Gasification is a process that converts carbonaceous materials, such as biomass, into carbon monoxide and hydrogen by reacting the raw material at high temperatures with a controlled amount of oxygen. The resulting gas mixture is called synthetic gas or syngas. Synthetic gas is made predominately of CO (Carbon Monoxide), and Hydrogen. These two elements are the basic building blocks for the Alcohols (Methanol, Ethanol, Propanol, etc.).
Gasification is an efficient method for extracting energy from many different types of organic materials and provides clean waste disposal. Gasification is more efficient than direct combustion of the original fuel, particularly since more of the organics contained in the processed material is converted into energy (higher thermal efficiency).

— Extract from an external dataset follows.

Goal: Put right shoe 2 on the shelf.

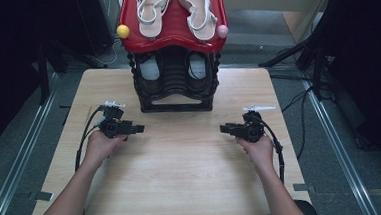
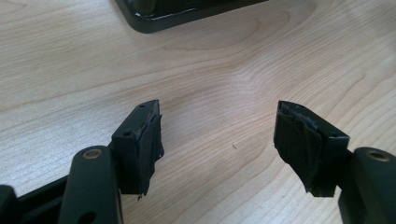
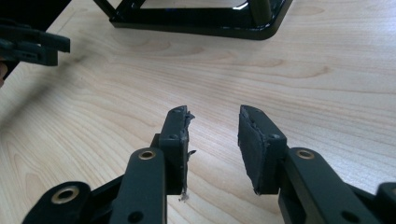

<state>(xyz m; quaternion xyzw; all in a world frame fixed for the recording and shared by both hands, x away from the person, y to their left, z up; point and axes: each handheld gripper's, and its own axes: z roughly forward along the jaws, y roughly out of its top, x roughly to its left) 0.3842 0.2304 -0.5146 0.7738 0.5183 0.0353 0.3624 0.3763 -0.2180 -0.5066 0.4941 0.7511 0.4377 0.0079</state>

Syngas may be burned directly in internal combustion engines or used to produce alcohols such as methanol, ethanol and propanol, and also hydrogen. Gasification of fossil fuels is currently widely used on industrial scales to generate electricity.
Typically the generation of synthetic gas in a gasifier goes through several processes.
Pyrolysis
The first process is pyrolysis and this occurs as the temperature inside the gasifying device is raised with an oxygen deprived atmosphere, heating up the carbonaceous material. The pyrolysis process is the gasification of the organics with zero oxygen content. To achieve synthetic gas from the organic material the process could be either a gasification process (partial oxidation of the organic material), or Pyrolysis (zero oxidation of the organic material). Pyrolysis produces more synthetic gas, since it does not oxidize any of the synthetic gas it produces.
Reformer Process
This is effected in a high temperature reformer chamber, which receives the synthetic gases from the pyrolysis chamber. In the reformer chamber the synthetic gas temperature is raised to a high temperature (>900° C.) so as to disassociate the tars into simpler carbon molecules. When steam is added into the reformer chamber the ratio of Hydrogen to Carbon Monoxide is altered, this is achieved via the use of the water gas shift reaction (shift reaction).
The shift reaction is an exothermic chemical reaction in which water and carbon monoxide react to form carbon dioxide and hydrogen:CO+H2O→CO2+H2   (1)
The shift reaction increases the amount of hydrogen produced. However, the shift reaction is an endothermic reaction and requires a high temperature. The shift reaction is sensitive to temperature with the tendency to shift to the products as the temperature increases. As a result, the shift reaction absorbs considerable energy from the reformer chamber, making it cost-prohibitive. Attempts to lower the reaction temperature using catalysts have not been particularly successful.
More importantly, the shift reaction also consumes Carbon monoxide from the synthetic gas. Carbon monoxide is required to produce the require hydrogen to CO ratio for the production of alcohols such as methanol, ethanol and propanol.
There is, therefore, an optimal range for the shift operation, where the use of more shift become less beneficial as both the CO consumption and Energy consumption would be too great.